The Stone Family Foundation will provide the upfront investment required to achieve sanitation outcomes, which will be delivered through the third phase of iDE’s Sanitation Marketing Scale Up program. USAID will provide up to $10m in outcomes funding to the Stone Family Foundation, but only where results (open defecation-free villages) are achieved. The DIB model will allow iDE and the Stone Family Foundation to learn, adjust, and innovate in order to achieve the goal of 1,600 open defecation free villages while reaching the most vulnerable households.

The Cambodia Rural Sanitation DIB was developed with the support of Social Finance, which undertook the feasibility study for a sanitation sector DIB and facilitated the design discussions between USAID, Stone Family Foundation, and iDE.
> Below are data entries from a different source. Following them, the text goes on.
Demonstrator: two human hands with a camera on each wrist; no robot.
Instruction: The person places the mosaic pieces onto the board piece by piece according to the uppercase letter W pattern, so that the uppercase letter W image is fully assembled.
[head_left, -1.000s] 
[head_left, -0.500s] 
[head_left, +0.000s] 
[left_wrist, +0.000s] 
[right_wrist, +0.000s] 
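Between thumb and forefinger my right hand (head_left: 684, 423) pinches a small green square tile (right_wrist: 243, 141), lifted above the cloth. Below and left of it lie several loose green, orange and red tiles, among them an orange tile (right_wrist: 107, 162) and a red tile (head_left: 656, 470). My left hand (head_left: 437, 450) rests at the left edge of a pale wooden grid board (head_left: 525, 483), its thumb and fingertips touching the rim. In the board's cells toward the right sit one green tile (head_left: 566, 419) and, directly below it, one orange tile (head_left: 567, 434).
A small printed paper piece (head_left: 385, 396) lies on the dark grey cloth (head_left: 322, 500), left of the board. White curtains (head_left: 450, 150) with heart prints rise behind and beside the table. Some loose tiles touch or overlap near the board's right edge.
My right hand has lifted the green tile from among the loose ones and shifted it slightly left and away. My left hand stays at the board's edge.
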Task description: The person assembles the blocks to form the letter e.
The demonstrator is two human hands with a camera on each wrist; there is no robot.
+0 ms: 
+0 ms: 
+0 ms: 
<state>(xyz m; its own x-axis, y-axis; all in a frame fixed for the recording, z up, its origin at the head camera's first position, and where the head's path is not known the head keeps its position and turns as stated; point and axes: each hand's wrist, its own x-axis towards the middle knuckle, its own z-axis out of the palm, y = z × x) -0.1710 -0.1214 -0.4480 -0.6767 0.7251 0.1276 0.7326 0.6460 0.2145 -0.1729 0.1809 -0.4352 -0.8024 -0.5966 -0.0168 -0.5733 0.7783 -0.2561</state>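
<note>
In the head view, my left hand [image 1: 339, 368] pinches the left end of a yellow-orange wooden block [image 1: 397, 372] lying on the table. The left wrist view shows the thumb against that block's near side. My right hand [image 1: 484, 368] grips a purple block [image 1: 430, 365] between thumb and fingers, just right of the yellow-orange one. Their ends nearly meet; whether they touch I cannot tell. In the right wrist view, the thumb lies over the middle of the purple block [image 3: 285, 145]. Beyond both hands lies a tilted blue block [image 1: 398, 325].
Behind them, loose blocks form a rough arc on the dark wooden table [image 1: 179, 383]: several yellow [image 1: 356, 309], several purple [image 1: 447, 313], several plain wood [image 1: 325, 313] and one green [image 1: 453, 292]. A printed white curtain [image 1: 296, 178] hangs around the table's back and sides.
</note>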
Paul Gunstensen, Director of WASH at Stone Family Foundation, said: “We are delighted to launch this initiative with USAID and iDE. This is the culmination of a six-year partnership to support iDE’s successful sanitation marketing program, and we hope it will serve as an example of how long-term finance and support can address the critical challenge of universal sanitation. This DIB demonstrates it is possible to transition from grant funder to impact investor, enabling both high social impact and financial return.”

The Cambodia Rural Sanitation DIB is a significant step forward for iDE’s already successful Sanitation Marketing Scale-up Program, which delivers affordable latrines to tens of thousands of households every year, contributing to increases in sanitation coverage from 29 percent to 67 percent between 2009 and 2018 in the six provinces. The impact bond mechanism incentivizes constant program improvement for delivery of results, allowing iDE to leverage its strengths in rigorous data analysis and adaptive management to achieve outcomes.

Lizz Ellis, CEO of iDE, said: “The outcomes focus of an impact bond provides flexibility to evolve in a complex and constantly changing market ecosystem. This flexibility is important as iDE tests new strategies for increasing our ability to reach the poorest households with improved sanitation, ensuring that all people benefit from the drive towards total sanitation.”

The principle of supporting local markets to deliver products and services that local communities value is key to the program. It is in line with USAID’s focus on achieving greater development outcomes by building local sustainability so that foreign assistance is no longer necessary.

Veena Reddy, Mission Director at USAID Cambodia, said:“This new results-based financing approach to improving rural sanitation demonstrates our commitment to supporting Cambodia on its road to self-reliance. This DIB is USAID’s third and an example of our leadership in collaboration and co-design between partners and global innovative financing to achieve the best possible development results.”

As well as being the first impact bond specifically focused on a Water, Sanitation, and Hygiene goal, the impact bond went from initial design to launch in a relatively short time period of nine months.

David Hutchison, CEO of Social Finance, said:“The rapid development of this impact bond was enabled by the aligned priorities and commitment of the partners. It’s a great example of how focusing on outcomes allows different development partners to collaborate in a mutually beneficial way, playing to organizational strengths to deliver high impact programs with a clear end-goal.”


Development Impact Bonds (DIBs) are an innovative way of financing international development that improves value for money while increasing the efficiency and effectiveness of programs. Impact bonds are performance-based, meaning that investors are only paid a return if a set of pre-agreed targets are met. This dramatically reduces the risks of funding non-performing programs for governments and development partners, who pay out only after a successful result is achieved. By going beyond inputs, the impact bond mechanism enables a shift in government and donor financing towards focusing on results, and incentivizes investors and implementers to consider the most effective ways to deliver outcomes, rather than meeting a set of pre-determined input metrics.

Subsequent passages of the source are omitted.